Donde quiera que voy escucho siempre la misma pregunta, formulada a veces con sorna, rabia disimulada e impotencia, por empresarios de todos los niveles: ¿Cuántos políticos están en condiciones de probar la legitimidad del patrimonio que poseen? Si se analizara el caso por los salarios añadiendo incluso los “incentivos” y otros privilegios que el Estado les permite y en ciertos casos se auto asignan, habría que convenir, muy lastimosamente, cuán pocos de ellos pasarían la prueba.
El problema es que en este país por décadas todo les está permitido por cuanto un puesto público es el camino más corto y seguro al enriquecimiento, sin necesidad de dar explicaciones y asumir el costo. En cualquiera otra parte del mundo democrático esa práctica está sujeta a severas sanciones legales y a la repulsa moral. En cambio, en nuestro país los ciudadanos que han tenido la oportunidad de prestar sus servicios al Estado y han atravesado esa experiencia sin tocar lo que no les pertenece, por lo regular no gozan después del aprecio público del que se hacen merecedores por su buena conducta social.

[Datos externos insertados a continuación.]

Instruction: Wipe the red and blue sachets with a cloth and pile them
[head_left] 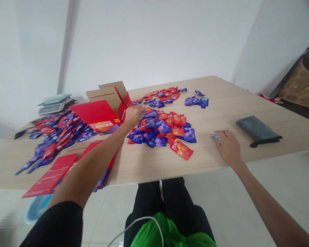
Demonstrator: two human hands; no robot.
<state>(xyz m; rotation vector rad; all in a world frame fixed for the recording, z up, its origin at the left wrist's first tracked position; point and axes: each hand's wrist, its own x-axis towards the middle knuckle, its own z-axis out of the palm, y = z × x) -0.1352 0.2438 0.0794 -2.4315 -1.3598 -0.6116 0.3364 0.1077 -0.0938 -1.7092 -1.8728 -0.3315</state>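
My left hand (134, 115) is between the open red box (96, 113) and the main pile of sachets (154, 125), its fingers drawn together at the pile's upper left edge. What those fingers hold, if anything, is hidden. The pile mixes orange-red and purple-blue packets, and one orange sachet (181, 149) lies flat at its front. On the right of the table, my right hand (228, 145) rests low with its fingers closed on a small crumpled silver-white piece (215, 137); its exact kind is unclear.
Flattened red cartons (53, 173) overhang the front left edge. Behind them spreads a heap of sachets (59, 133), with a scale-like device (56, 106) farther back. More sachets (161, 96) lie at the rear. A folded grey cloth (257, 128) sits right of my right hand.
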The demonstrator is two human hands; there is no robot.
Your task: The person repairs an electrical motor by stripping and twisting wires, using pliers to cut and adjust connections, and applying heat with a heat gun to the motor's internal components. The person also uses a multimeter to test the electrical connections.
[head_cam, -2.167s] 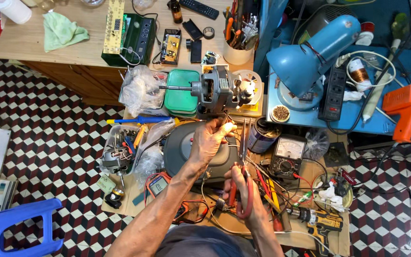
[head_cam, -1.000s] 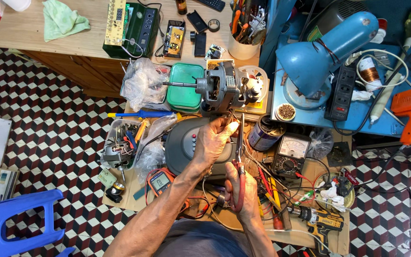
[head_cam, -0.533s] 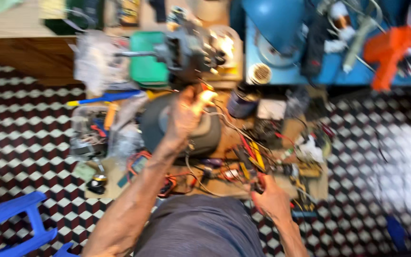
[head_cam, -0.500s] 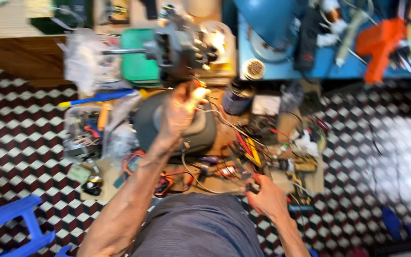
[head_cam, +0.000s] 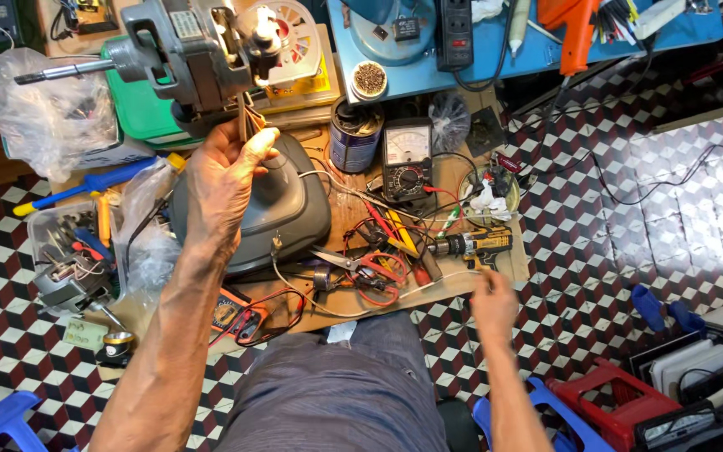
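On the low wooden board (head_cam: 462, 180) laid over the tiled floor (head_cam: 596, 218), the left hand (head_cam: 226, 180) is raised over a dark grey rounded housing (head_cam: 294, 209), its fingers pinched shut on a bundle of wires (head_cam: 248, 125) that hangs from the grey electric motor (head_cam: 190, 54). The motor sits just above the hand, its shaft pointing left, in front of a green box (head_cam: 140, 113). The right hand (head_cam: 494, 303) hovers at the board's near right edge, fingers loosely spread and holding nothing, just below a yellow cordless drill (head_cam: 474, 245). Red-handled scissors (head_cam: 366, 268) lie between the hands, and a meter (head_cam: 407, 155) stands beside a tin can (head_cam: 355, 134).
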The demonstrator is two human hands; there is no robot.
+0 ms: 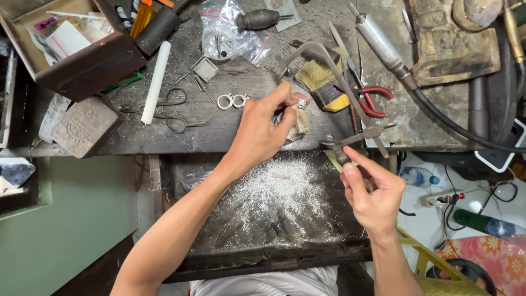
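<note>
Silver ring (302, 103) sits pinched in the left hand's (262, 131) fingers above the dark scarred worktop (230, 123); the right hand (372, 192) grips a metal-framed jeweller's saw (334, 82) just beside it.

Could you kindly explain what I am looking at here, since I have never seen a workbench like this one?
The single picture comes from a camera worn on a person's head, looking down at their own two bare hands over a dark, worn workbench. The left hand pinches a small silvery ring against a wooden peg. The right hand grips the handle of a small saw frame that arches up over the ring. Below the hands, a dark tray is strewn with pale metal filings. On the bench lie a brush, red-handled pliers, scissors, a white stick, two more rings and a flexible-shaft handpiece.
</note>
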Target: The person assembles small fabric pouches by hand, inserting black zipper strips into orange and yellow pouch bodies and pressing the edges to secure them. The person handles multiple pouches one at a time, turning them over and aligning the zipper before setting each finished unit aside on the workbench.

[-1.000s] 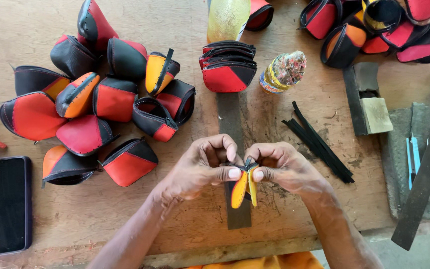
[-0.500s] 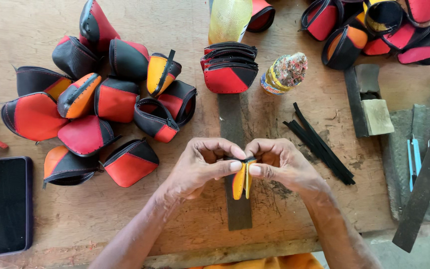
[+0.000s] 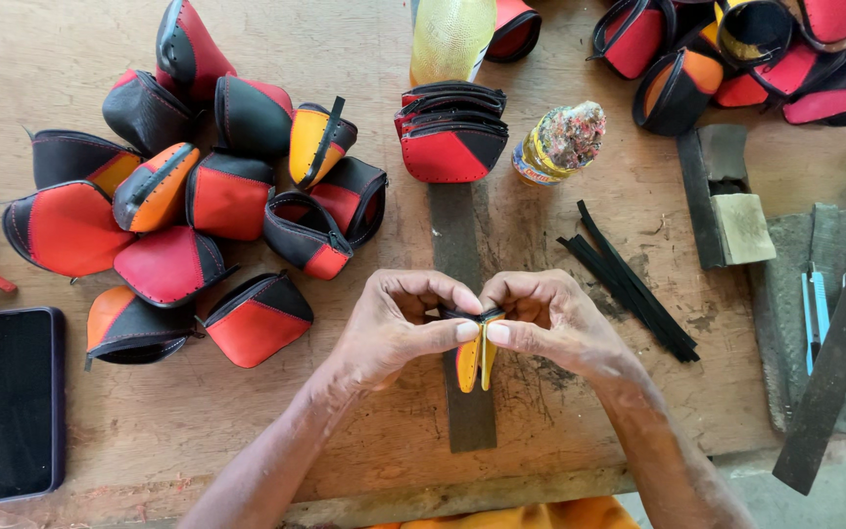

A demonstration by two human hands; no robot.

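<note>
My left hand and my right hand meet at the middle of the wooden workbench. Together they pinch a small folded leather piece, orange and yellow with a black top edge, thumbs pressed on its two sides. The piece hangs just above a dark flat strip that runs down the bench. To the left lies a heap of finished red, orange and black leather pouches.
A stack of flat red and black pouches sits behind the hands, beside a small jar and a yellow bottle. Black leather strips lie right. A dark phone rests far left. More pouches and tools sit right.
The leather piece has been squeezed flatter between both thumbs, its two sides closer together. The hands stay at the same spot.
</note>
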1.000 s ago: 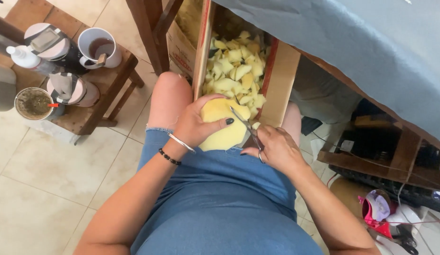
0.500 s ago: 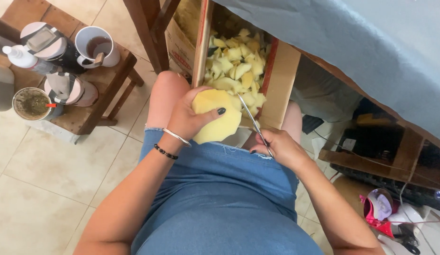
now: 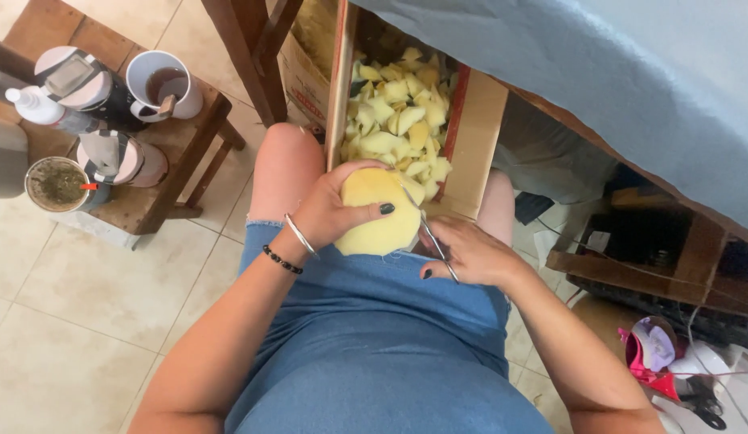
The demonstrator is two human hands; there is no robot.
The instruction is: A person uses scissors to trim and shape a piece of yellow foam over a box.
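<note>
The left hand (image 3: 330, 213) grips a round yellow foam piece (image 3: 378, 210) over the lap, fingers curled round its left edge and thumb across its face, while the right hand (image 3: 469, 255) is closed on small scissors (image 3: 426, 229) whose blades run up and left along the foam's right edge. Just beyond, an open cardboard box (image 3: 478, 128) between the knees holds a heap of yellow foam scraps (image 3: 394, 128). A low wooden bench (image 3: 161, 173) at left carries a mug (image 3: 161, 83) near its right edge, with bare tile floor (image 3: 85, 321) alongside.

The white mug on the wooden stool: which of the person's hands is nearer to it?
Left. The left hand grips the yellow foam piece, on the side towards the white mug; the right hand, holding scissors, lies farther away.
</note>
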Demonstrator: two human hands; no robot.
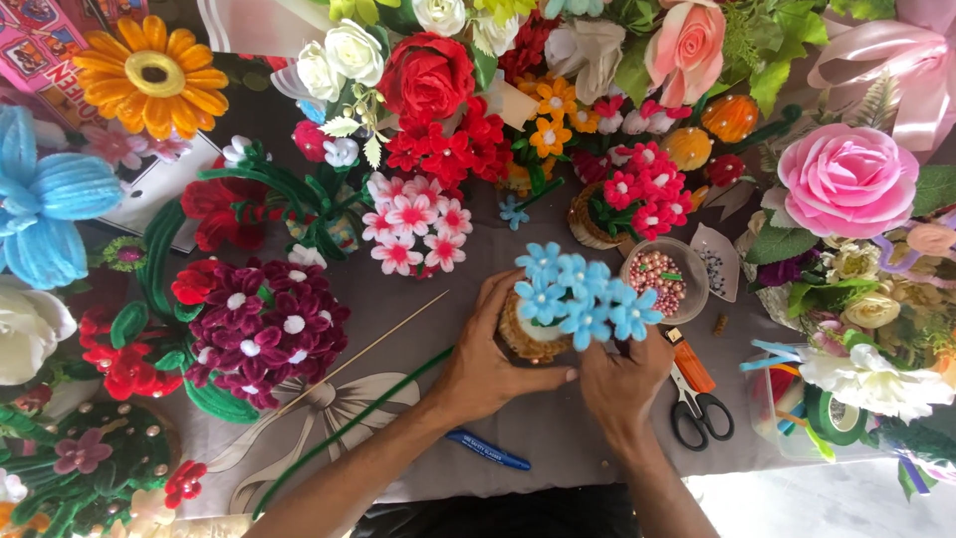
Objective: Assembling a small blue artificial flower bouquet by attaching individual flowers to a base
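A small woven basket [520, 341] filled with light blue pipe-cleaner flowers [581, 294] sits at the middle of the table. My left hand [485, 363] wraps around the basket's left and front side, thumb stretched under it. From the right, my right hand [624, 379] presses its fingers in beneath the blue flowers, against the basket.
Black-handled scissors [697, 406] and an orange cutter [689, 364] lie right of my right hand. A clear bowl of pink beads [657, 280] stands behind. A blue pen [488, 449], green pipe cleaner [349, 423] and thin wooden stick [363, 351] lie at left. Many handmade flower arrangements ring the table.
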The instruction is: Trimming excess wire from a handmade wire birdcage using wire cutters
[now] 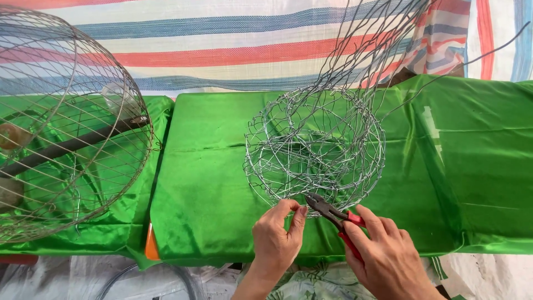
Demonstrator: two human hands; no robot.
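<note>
A half-woven wire mesh basket [314, 145] lies on its side on the green cloth [211, 166], with loose wire ends rising toward the upper right. My left hand [277, 236] pinches the basket's lower rim wire between thumb and fingers. My right hand [383, 253] grips red-handled pliers [336, 215], whose dark jaws point up-left at the same stretch of rim, just right of my left fingers.
A large finished wire cage [66, 128] with a dark rod through it stands at the left on a second green-covered surface. A striped tarp [233, 44] hangs behind. Coiled wire [150, 278] lies on the floor below the table edge.
</note>
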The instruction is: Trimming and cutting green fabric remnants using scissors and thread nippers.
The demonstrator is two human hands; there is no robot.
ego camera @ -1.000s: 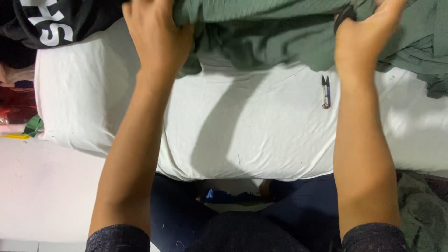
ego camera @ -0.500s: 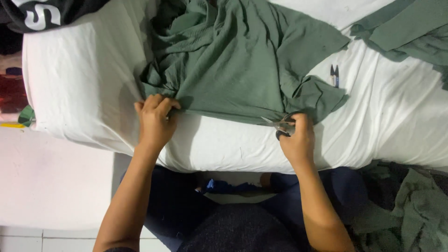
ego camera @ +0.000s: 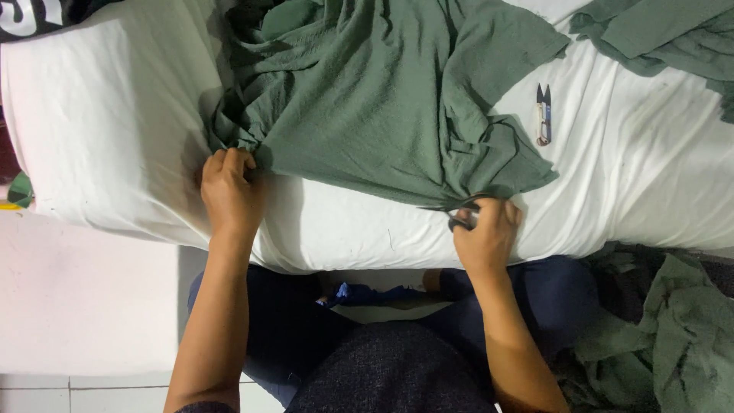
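Fabric first: my left hand [ego camera: 229, 191] pinches the bunched lower-left edge of the green garment [ego camera: 382, 99] spread on the white-covered table [ego camera: 115, 115]. My right hand [ego camera: 485, 233] is closed around scissors [ego camera: 459, 213] at the garment's lower-right hem. Thread snips [ego camera: 543, 115] lie just beside the cloth.

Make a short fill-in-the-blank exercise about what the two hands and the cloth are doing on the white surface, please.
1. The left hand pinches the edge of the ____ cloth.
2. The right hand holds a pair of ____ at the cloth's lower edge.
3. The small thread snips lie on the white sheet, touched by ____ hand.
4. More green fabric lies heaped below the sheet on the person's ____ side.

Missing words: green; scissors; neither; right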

El poder atrae y quienes lo ejercen han sabido aprovecharse de la debilidad institucional que ha hecho una costumbre preferir un buen y confiable amigo en el Palacio Nacional a un estado firme de derecho, garante de las libertades ciudadanas y, por ende, de la actividad empresarial. Por esa razón, las elecciones son especies de circos con aspirantes a cargos en el Congreso y los municipios disputándoselos como si se tratara de vida o muerte. Por eso, los candidatos presidenciales atraen más contribuciones que las mejores obras de caridad y ayuda al prójimo. Y por esa misma razón, estamos condenados a seguir padeciendo los excesos de poder que provienen de todas las latitudes de la esfera política.